Set down a word-for-word copy of the data below, limited to the lines from the first through the line with "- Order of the".
Data extract below:
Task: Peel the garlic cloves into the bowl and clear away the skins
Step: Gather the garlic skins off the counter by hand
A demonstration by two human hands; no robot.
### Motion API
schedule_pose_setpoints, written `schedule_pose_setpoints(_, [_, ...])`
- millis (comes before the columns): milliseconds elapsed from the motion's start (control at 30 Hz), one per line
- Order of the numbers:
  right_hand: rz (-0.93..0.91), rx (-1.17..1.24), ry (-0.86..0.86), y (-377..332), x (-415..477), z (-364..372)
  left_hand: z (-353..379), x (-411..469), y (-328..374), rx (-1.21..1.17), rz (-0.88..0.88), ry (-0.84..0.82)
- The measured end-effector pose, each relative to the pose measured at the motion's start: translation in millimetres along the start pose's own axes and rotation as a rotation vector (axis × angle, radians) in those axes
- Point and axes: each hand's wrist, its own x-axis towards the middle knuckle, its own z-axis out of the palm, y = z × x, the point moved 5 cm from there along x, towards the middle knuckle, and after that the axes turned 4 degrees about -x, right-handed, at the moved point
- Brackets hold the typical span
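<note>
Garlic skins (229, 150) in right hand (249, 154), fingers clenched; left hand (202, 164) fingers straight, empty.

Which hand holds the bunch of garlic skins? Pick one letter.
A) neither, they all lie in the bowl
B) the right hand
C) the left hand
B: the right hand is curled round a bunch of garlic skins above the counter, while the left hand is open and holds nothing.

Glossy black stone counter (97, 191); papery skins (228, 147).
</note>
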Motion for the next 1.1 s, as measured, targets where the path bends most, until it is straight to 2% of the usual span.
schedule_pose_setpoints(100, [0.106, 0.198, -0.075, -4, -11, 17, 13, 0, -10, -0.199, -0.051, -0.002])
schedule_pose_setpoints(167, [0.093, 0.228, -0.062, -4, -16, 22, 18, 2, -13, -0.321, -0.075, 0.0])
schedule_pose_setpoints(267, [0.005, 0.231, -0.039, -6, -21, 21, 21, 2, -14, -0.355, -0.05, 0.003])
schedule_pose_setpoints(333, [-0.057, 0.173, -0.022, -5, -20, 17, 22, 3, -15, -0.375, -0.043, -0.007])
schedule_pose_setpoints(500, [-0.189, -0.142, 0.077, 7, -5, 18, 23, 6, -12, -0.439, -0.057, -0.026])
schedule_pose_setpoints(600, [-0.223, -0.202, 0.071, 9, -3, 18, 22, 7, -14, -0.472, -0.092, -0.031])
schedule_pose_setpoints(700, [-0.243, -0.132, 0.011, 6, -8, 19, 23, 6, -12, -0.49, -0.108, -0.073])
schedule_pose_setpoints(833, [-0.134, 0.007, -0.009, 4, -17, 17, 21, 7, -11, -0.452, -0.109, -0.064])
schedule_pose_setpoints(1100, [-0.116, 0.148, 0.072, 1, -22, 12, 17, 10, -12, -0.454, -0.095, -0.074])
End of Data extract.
Final answer
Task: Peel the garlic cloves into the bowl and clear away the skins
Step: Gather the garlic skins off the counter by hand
A demonstration by two human hands; no robot.
### Motion API
schedule_pose_setpoints, written `schedule_pose_setpoints(_, [_, ...])`
- millis (comes before the columns): milliseconds elapsed from the motion's start (control at 30 Hz), one per line
- Order of the numbers:

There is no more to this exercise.